What Is Data Science
You may be thinking what is Data Science or I’ve heard of it, but not sure I understand it. Well, simply put it’s gathering data and then analyzing that data. It’s a concept that uses machine learning which uses processes and algorithms to receive data from various areas. It’s in the same realm as data mining. It’s basically the precursor to data mining. First is Data Science then Data Mining.
It’s a big term though because it really does encompass so many things such as math, statistics, visualization, data engineering, scientific method, and more. It is incredibly complicated and hard to truly explain the depth of it.
Companies are constantly in need of data scientists who can do most or all of those mentioned. Their goal for data science is usually to understand customer needs and wants. Once the data is gathered it’s time to understand what it means which can also be quite difficult. Then once you have the answers, you must then use it to make adjustments, keep things the same, or get rid of stuff.
Those that work in this industry are called Data Scientists – what a shocker this is their title. Anyway, those in this industry have to be knowledgeable in computer science, software development/programming, statistics, math, business domains, and more. Although most of these scientists are experts at only one of these things.

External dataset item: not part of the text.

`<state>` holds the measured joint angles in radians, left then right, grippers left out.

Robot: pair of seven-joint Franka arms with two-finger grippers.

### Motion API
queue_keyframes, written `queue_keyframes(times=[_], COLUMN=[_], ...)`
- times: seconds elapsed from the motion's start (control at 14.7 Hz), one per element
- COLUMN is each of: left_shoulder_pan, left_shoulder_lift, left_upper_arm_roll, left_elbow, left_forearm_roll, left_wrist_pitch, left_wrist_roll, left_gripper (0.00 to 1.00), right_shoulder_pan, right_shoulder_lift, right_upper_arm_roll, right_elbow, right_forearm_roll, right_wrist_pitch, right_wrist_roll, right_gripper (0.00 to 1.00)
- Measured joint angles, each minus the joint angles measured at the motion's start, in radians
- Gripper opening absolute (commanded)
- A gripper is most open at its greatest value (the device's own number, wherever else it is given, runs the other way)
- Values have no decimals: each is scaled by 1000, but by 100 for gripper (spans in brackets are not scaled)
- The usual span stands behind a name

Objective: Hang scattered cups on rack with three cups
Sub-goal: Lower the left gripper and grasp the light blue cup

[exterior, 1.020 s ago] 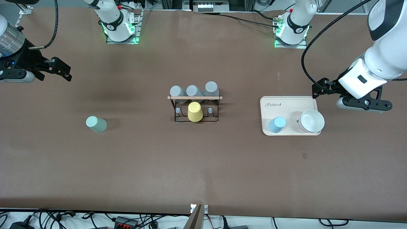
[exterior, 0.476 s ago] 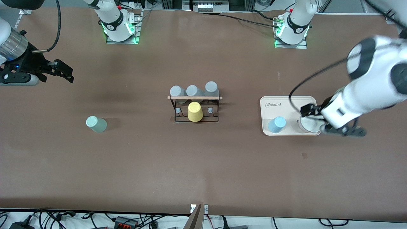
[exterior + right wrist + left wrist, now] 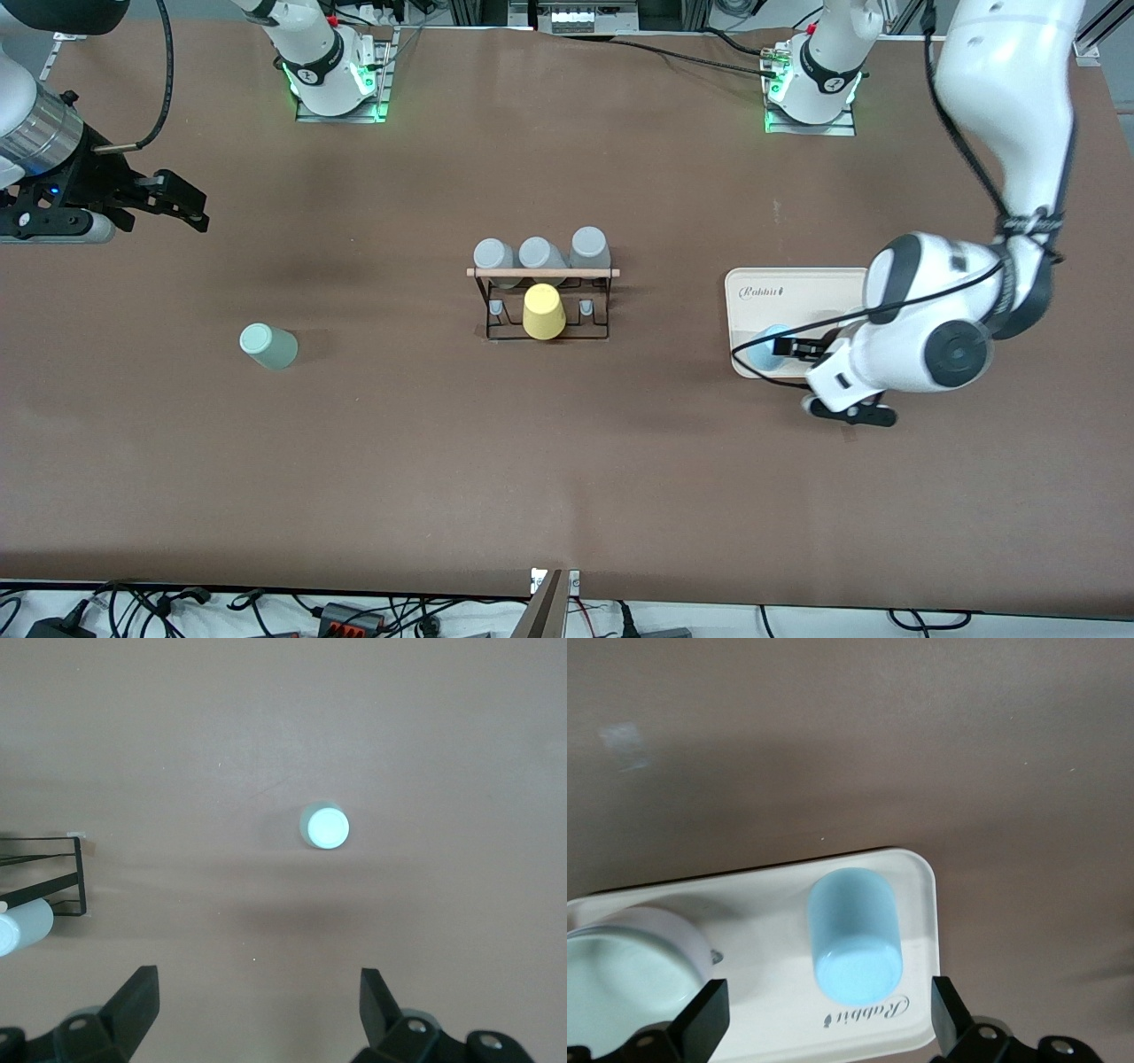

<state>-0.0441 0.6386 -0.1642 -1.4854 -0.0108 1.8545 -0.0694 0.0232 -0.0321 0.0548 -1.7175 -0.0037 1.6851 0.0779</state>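
blue cup (image 3: 855, 936) on the tray (image 3: 771, 1028), half-hidden in front view, between left gripper's (image 3: 824, 1028) open jaws; right gripper's (image 3: 257, 1010) also open.

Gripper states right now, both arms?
Left gripper: open, empty, over the tray beside the light blue cup.
Right gripper: open, empty, waiting over bare table.

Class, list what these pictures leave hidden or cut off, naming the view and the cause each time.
1. White bowl: hidden by the left arm in the front view; cut by the edge in the left wrist view.
2. Blue cup: partly covered by the left end effector in the front view.
3. Rack: mostly cut by the edge in the right wrist view.
4. Rack pegs under the grey cups: hidden by them.
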Motion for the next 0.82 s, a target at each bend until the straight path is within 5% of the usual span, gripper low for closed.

Data Scientist type jobs are on the rise because there is a growing need for data analysis. More often than not the volume of data that comes in is too much for 1 person or even 1 computer to handle. Also, when you are dealing with information that is about users it gets even more complicated because of security and privacy. The skills and tools needed to be able to work with this data must be vast.
However, there are also many tools out there that you as a business owner can use to help you mine it. We’re going to focus on Apache Spark since it has a bit of an edge over others.
Apache Spark: It’s about to get a bit more technical so don’t worry if you don’t understand it.
This is definitely at the top of the food chain for data scientists because its focus is on both operational and investigative analytics. Operational is on the technical side because it is about the actual software and languages used where investigative is the actual answers you receive that allow you to interpret the information.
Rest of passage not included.